Впрочем, делать было нечего, и с возгласами вежливого восхищения мы приступили к трапезе. И вкус-то этой явно деликатесной рыбы я не очень ощутил, а фарш из уссурийских трав и ягод мне и вовсе не понравился. Но водка оставалась столь же дивной.
А девице не давали ничего, она была подставкой – манекеном.
Легкое стеснение мы чувствовали даже выйдя и ни словом этот пир не обсудили. Впрочем, все слова благодарности были исправно сказаны, девушка же нас провожала светлым взглядом, ждущим, кажется, аплодисментов. Мы были способны только на «спасибо, до свидания». Мне картина эта вспоминается порой, и снова ничего, кроме неловкости, она во мне не вызывает. Конечно, есть во всем, что я сейчас пишу, почти что хамская неблагодарность этим симпатичным людям, но ничего поделать не могу: иная выпечка у наших вкусов, до купеческого шика мы уже не дорастем.
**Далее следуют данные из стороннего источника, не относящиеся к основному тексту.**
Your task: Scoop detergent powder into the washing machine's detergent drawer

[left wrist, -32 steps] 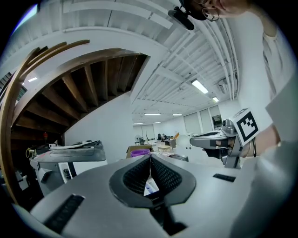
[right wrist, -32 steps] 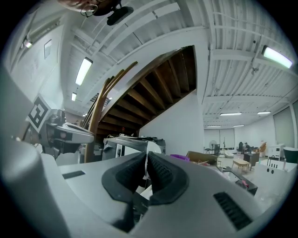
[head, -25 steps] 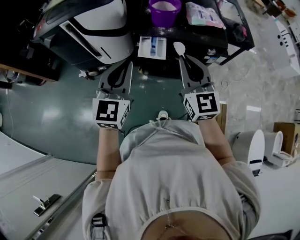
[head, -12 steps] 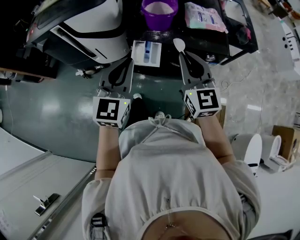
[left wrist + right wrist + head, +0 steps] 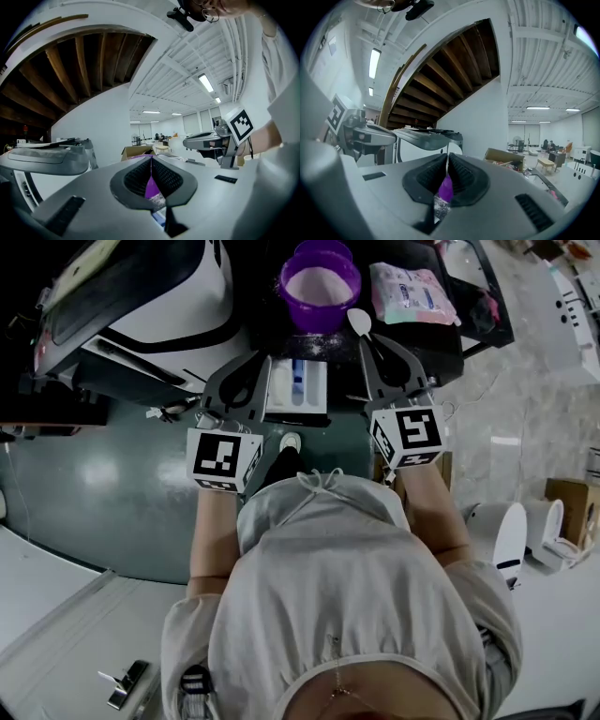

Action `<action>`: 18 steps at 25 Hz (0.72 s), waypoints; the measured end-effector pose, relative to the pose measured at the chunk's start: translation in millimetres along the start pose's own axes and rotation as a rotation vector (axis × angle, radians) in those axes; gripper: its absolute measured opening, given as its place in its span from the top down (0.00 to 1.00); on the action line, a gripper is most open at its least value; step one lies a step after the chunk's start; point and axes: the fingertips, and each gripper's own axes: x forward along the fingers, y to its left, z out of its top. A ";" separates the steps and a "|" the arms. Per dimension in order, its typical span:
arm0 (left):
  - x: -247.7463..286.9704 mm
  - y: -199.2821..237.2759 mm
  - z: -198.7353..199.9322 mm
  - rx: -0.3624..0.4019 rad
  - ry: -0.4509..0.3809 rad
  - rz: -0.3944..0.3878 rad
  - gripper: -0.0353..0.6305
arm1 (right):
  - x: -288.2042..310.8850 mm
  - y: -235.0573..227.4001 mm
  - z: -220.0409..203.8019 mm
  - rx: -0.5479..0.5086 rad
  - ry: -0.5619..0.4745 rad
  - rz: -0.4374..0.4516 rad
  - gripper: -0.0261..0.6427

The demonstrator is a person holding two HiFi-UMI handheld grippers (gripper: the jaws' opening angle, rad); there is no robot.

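Powder, pale and heaped, lies in the purple tub at the far middle of the dark table. We see the detergent drawer just on the near side of that tub, lying flat between our two tools, its compartments facing up and a blue part in its middle. The washing machine stands to the far left, white with a dark band, and a pink packet lies to the right of the tub.

Our left gripper sits just left of the drawer, its jaws pressed together with nothing between them; through the slit below the tips we glimpse only purple from the tub beyond. Our right gripper sits just right of the drawer and pinches the handle of a white spoon, which shows in its own view as a thin pale edge rising from the closed tips. The spoon's bowl points away from us, close beside the tub's right rim. We cannot tell whether the bowl carries any powder. Some pale specks dust the table between tub and drawer.
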 end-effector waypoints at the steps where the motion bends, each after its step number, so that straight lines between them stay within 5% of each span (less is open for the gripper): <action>1: 8.6 7.8 -0.9 0.001 0.002 -0.011 0.91 | 11.9 -3.3 -0.1 -0.010 0.012 -0.002 0.94; 11: 76.5 69.6 -7.2 0.008 -0.005 -0.104 0.91 | 121.5 -35.2 -22.0 -0.142 0.241 0.019 0.94; 18: 100.9 85.9 -16.7 -0.015 -0.005 -0.136 0.91 | 169.1 -40.1 -51.9 -0.215 0.484 0.127 0.94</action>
А в Калининграде (он ведь Кенигсберг и непременно снова будет им) постигло меня истинно высокое умственное расстройство: я примерно час возвышенно полемизировал с философом Иммануилом Кантом, хотя тот помер двести лет тому назад и отродясь я не читал его произведений. Просто понимал, что не осилю, и не брался.
Дело в том, что этот великий философ – гордость города Кенигсберга, все свои восемьдесят лет он прожил тут и похоронен у стены огромного собора, и его могила (вернее, каменный саркофаг) – первое, что показывают каждому приезжему.
После было у меня часа полтора свободного времени, и бродил я по прекрасным улицам старого города, и приятно было думать, что вот здесь гулял когда-то Кант (выходил он на прогулку с такой точностью, что по нему сверяли часы) и размышлял он о величии звездного неба и нравственном законе внутри себя самого.
Это, собственно, все, что я знал о выдающемся философе. Но оказалось, что нет. Откуда-то вдруг в памяти отчетливо возникло название одной его статьи – нет-нет, статью я тоже не читал, но так она прекрасно называлась, что было ясно содержание вполне: «О мнимом праве лгать из человеколюбия». Ни фига себе, подумал я с задором, это же не столько право (хотя и мнимое, по Канту), сколько необходимость, долг и непременная обязанность.